Something flickered in her eyes at my tone. She glanced at the attorneys, at the court reporter, and her smile faltered slightly before she recovered.

"What's going on? Is everything okay with the baby?"

"The baby is fine. This isn't about the baby."

I slid the folder across the table toward her. She looked at it like it might bite her.

"What is this?"

"Open it."

She did. I watched her face as she processed what she was seeing. The production contract. The sponsorship deck. The press release attacking Aubree. Every piece of evidence we'd gathered over the past forty-eight hours, laid out in damning detail.

The mask slipped completely this time.

Gone was the warm, charming woman who had cried so convincingly in doctor's offices and talked so sweetly about wanting to help us become parents. In her place was someone cold and calculating, her blue eyes hard as she looked up at me.

"Where did you get these?"

"Does it matter?"

"They were confidential. Someone violated my privacy."

"You violated our surrogacy agreement. Multiple times. The confidentiality clauses, the media appearance restrictions, the prohibition against using the Wickham name for commercial purposes." I leaned forward across the table. "Did you really think we wouldn't find out?"

Oakleigh's jaw tightened. "I haven't done anything wrong. I have every right to tell my story."

"Your story?
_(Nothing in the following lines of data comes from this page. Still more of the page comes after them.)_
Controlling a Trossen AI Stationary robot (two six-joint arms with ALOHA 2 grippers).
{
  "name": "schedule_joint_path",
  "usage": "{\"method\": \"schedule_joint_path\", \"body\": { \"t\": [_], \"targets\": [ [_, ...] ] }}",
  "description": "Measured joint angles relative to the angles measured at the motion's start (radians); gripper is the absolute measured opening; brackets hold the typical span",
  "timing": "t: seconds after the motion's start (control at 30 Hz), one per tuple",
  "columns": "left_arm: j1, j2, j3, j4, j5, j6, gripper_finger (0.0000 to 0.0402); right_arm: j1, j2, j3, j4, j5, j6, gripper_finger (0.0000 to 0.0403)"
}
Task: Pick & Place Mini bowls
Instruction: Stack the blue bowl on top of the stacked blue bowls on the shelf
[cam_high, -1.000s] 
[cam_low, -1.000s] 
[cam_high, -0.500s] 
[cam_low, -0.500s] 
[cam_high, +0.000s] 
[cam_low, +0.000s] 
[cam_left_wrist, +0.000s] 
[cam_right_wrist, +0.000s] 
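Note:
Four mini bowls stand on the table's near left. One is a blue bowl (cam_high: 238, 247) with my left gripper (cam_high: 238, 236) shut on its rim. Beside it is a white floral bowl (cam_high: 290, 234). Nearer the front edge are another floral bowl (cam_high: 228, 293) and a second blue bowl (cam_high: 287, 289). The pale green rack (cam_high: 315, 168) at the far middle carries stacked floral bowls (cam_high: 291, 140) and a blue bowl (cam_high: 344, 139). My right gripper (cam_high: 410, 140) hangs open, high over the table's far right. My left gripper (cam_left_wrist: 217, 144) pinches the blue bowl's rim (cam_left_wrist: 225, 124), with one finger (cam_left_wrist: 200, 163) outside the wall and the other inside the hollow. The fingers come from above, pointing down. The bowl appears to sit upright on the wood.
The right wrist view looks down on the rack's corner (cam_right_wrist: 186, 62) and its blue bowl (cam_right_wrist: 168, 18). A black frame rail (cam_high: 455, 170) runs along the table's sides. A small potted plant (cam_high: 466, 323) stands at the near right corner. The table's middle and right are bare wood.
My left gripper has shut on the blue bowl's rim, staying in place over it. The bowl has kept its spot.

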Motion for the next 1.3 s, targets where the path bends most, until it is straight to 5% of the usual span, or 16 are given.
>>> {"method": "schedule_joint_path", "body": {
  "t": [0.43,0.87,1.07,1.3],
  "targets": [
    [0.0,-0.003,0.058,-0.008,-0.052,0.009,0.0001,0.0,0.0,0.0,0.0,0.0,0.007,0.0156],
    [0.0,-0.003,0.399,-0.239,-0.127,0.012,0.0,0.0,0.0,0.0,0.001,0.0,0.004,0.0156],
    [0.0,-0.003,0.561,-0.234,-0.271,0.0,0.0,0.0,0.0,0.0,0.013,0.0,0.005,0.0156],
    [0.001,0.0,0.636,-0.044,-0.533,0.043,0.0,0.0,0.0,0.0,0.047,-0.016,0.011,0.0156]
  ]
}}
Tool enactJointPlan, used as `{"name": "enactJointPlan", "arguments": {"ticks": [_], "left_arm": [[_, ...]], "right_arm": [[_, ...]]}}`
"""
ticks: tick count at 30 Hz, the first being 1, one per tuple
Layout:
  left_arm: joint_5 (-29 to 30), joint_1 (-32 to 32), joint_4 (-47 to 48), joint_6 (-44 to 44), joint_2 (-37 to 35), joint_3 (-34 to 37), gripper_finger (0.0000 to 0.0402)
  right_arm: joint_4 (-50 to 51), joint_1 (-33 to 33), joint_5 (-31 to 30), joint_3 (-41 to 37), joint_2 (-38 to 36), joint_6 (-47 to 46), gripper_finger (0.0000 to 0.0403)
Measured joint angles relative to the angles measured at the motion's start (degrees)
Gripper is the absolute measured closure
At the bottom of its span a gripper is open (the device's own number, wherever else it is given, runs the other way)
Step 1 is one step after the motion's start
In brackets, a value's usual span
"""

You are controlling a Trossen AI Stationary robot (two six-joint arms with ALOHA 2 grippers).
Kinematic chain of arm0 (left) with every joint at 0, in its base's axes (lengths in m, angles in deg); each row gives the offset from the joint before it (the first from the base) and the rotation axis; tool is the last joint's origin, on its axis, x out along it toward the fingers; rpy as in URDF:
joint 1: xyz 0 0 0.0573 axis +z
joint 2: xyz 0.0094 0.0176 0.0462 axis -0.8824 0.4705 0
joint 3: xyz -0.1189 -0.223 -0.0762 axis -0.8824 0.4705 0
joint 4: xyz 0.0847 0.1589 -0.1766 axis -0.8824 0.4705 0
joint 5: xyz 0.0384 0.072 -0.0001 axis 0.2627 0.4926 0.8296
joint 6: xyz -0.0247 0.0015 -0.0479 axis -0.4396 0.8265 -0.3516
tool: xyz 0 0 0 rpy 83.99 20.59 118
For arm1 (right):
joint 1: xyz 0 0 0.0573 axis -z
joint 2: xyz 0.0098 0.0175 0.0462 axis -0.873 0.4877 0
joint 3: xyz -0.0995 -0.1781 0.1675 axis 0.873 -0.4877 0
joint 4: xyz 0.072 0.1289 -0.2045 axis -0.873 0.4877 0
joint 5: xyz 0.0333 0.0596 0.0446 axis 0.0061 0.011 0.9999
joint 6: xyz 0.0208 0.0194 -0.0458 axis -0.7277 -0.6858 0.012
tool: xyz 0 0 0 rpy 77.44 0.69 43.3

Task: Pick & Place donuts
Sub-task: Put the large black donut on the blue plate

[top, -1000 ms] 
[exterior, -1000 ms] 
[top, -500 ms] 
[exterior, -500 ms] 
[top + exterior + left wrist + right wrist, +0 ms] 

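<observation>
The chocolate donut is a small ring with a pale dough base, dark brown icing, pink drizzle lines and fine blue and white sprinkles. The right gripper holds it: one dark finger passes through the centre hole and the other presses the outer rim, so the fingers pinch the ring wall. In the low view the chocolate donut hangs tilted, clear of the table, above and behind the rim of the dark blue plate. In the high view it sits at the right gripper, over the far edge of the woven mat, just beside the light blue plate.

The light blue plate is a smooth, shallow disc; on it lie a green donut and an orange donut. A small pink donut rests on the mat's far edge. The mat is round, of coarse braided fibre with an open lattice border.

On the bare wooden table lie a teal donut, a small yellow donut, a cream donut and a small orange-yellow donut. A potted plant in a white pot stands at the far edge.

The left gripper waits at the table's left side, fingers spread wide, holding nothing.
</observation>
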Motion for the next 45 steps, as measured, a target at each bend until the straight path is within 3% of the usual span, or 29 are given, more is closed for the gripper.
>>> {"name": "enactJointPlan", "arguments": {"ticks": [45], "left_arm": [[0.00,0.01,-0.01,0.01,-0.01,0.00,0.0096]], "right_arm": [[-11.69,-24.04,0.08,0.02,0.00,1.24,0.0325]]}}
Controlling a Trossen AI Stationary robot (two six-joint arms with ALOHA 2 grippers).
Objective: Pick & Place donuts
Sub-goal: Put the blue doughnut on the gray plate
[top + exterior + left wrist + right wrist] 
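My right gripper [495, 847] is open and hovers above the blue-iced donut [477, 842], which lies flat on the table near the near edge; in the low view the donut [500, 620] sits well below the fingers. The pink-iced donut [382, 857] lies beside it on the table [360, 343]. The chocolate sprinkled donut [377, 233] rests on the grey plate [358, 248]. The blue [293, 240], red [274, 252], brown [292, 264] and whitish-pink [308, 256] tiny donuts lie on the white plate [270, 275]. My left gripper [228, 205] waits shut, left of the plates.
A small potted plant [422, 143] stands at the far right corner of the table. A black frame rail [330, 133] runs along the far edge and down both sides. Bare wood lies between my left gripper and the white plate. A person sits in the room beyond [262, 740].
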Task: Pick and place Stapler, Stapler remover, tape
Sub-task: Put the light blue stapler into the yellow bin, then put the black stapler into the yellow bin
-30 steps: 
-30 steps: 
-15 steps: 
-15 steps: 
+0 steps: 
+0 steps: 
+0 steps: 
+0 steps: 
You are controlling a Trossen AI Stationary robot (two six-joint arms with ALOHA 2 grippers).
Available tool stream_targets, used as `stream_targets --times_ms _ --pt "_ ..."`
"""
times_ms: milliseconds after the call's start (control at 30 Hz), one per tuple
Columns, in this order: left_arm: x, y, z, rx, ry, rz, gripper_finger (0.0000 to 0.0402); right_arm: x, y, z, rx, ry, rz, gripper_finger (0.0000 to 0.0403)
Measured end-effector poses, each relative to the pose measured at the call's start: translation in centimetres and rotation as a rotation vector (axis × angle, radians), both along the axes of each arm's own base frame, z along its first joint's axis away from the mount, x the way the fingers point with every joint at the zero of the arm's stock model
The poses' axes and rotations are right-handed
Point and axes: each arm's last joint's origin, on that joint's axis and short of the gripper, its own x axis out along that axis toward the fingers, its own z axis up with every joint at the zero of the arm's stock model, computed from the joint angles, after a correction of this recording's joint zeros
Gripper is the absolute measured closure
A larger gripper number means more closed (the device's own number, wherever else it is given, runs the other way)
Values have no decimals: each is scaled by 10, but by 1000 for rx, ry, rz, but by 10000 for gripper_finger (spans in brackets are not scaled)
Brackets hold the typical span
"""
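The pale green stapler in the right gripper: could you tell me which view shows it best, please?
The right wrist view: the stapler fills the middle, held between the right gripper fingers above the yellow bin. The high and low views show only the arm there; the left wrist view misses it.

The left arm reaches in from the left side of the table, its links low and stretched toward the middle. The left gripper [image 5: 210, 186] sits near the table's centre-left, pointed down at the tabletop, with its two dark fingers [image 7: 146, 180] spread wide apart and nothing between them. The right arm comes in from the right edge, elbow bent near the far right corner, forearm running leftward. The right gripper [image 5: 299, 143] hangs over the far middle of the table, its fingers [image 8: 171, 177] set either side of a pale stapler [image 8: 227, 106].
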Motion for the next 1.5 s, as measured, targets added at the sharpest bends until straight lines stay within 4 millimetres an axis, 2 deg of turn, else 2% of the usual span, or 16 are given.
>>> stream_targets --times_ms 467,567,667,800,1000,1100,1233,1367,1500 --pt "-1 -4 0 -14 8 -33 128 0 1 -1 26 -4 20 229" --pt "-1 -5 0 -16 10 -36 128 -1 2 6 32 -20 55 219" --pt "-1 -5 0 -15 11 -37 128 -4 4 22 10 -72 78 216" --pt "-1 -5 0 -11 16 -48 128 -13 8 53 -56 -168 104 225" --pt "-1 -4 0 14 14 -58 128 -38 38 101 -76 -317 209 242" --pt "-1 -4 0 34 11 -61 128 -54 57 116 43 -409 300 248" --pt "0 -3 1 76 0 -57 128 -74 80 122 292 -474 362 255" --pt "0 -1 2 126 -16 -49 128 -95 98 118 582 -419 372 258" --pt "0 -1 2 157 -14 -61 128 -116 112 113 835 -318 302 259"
You mean the one where you paint my wife as an unstable abandoner who left you alone and unsupported?

" I pulled out the draft press release and read from it directly.

"'Aubree's jealousy and mental health issues made her incapable of supporting me through this pregnancy.

I fear for the child I'm carrying if she's allowed to be its primary caregiver.

'" I looked up at her. "Those are your words, Oakleigh.

Your narrative. Your attempt to destroy a woman who did nothing except trust you with the most precious thing in her life. "

"Aubree abandoned me."

"Aubree left because I failed her. Because I kept secrets and made decisions without her and prioritized your comfort over her emotional well-being.

" My voice rose despite my efforts to stay calm.

"She left because of my mistakes, not yours.

And you were going to use that pain, that grief, to launch yourself into the spotlight as some kind of victim? "

"I am a victim!" Oakleigh's composure cracked, her voice going shrill.

"Do you have any idea what it's like to be a surrogate?

To give up your body for nine months, to go through all of this, and then be expected to just disappear like you never existed?

I deserve recognition. I deserve to be seen. "

"You deserve to be compensated for your medical service, which you have been, generously. You don't deserve to leverage a contract into a permanent claim on our family."

"That's easy for you to say. You're the billionaire. You get to go back to your perfect life after this is over. What do I get?"